▶ _HOW TO COMPLETE THIS TASK_
Drop the pictures and restate the rest of the listing word for word.

▶ _SUPPLIED DATA_
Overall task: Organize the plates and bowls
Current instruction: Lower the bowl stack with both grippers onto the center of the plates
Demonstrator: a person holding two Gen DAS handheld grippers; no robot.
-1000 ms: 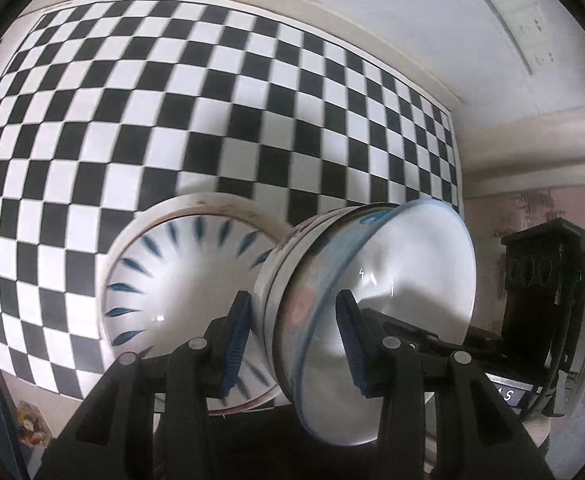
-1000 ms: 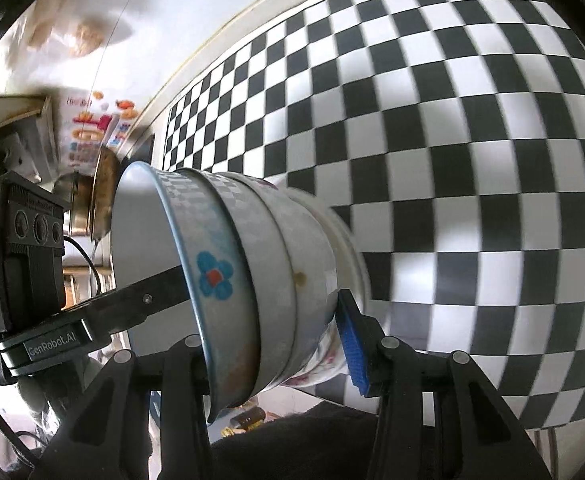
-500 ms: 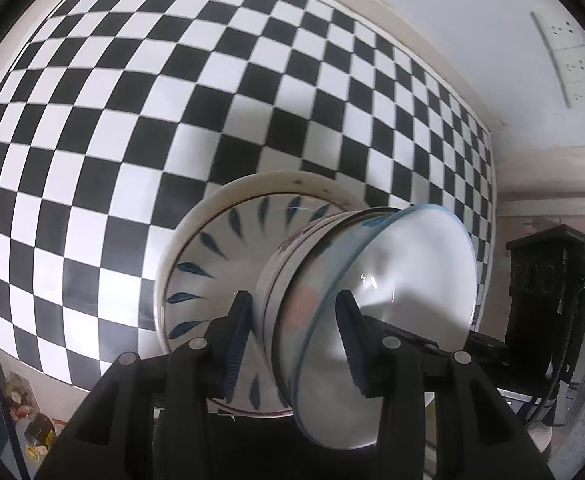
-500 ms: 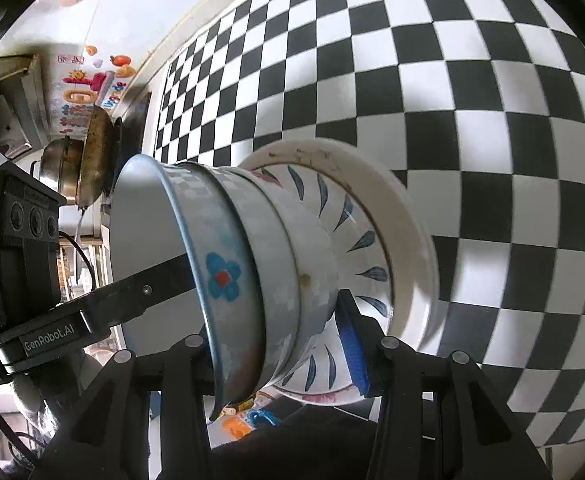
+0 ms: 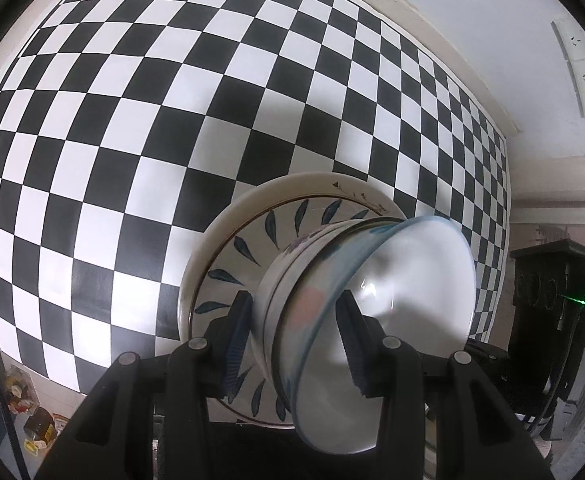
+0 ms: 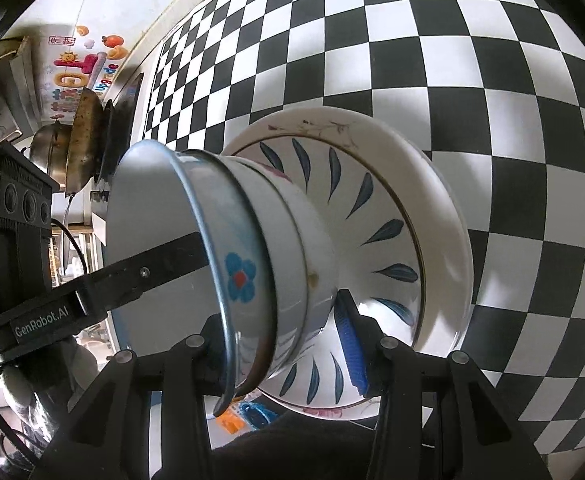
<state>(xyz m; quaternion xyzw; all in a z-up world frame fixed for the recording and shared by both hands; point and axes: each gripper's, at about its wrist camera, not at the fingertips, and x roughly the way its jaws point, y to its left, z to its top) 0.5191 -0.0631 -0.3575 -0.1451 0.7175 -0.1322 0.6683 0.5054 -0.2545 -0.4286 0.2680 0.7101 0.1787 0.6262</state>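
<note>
A stack of nested bowls (image 5: 324, 292) with a blue rim and a blue flower (image 6: 240, 276) sits between both grippers. My left gripper (image 5: 292, 336) is shut on the stack's rims at one side. My right gripper (image 6: 280, 340) is shut on the opposite side of the stack (image 6: 260, 248). The stack's base is over the middle of a stack of plates, the top one with blue leaf marks (image 5: 248, 248), which lies on the checkered cloth. This plate also shows in the right wrist view (image 6: 376, 216). I cannot tell whether the bowls touch it.
The black-and-white checkered tablecloth (image 5: 132, 120) covers the table. A wall with sockets (image 5: 584, 68) lies beyond the far edge. Pots and a pan (image 6: 80, 136) stand past the table's end in the right wrist view. The table's edge (image 5: 40, 372) is near.
Both grippers have carried the bowl stack toward the leaf-patterned plate, which has come fully into view. The stack now sits over the plate's middle. The grips have not changed.
</note>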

▶ _EXERCISE ANSWER_
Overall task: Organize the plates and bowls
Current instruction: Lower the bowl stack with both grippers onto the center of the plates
Demonstrator: a person holding two Gen DAS handheld grippers; no robot.
-1000 ms: 
-1000 ms: 
-500 ms: 
-500 ms: 
+0 ms: 
+0 ms: 
<state>(xyz m; quaternion xyzw; all in a z-up world frame fixed for the recording and shared by both hands; point and axes: each gripper's, at about its wrist camera, not at the fingertips, and x roughly the way its jaws point, y to its left, z to its top) 0.5191 -0.0631 -0.3575 -0.1451 0.7175 -0.1322 0.6683 0.5054 -0.2545 -0.4286 0.2680 0.7101 0.1787 0.6262</state>
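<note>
A stack of nested bowls (image 5: 324, 292) with a blue rim and a blue flower (image 6: 240, 276) sits between both grippers. My left gripper (image 5: 292, 336) is shut on the stack's rims at one side. My right gripper (image 6: 280, 340) is shut on the opposite side of the stack (image 6: 260, 248). The stack's base is over the middle of a stack of plates, the top one with blue leaf marks (image 5: 248, 248), which lies on the checkered cloth. This plate also shows in the right wrist view (image 6: 376, 216). I cannot tell whether the bowls touch it.
The black-and-white checkered tablecloth (image 5: 132, 120) covers the table. A wall with sockets (image 5: 584, 68) lies beyond the far edge. Pots and a pan (image 6: 80, 136) stand past the table's end in the right wrist view. The table's edge (image 5: 40, 372) is near.
Both grippers have carried the bowl stack toward the leaf-patterned plate, which has come fully into view. The stack now sits over the plate's middle. The grips have not changed.
</note>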

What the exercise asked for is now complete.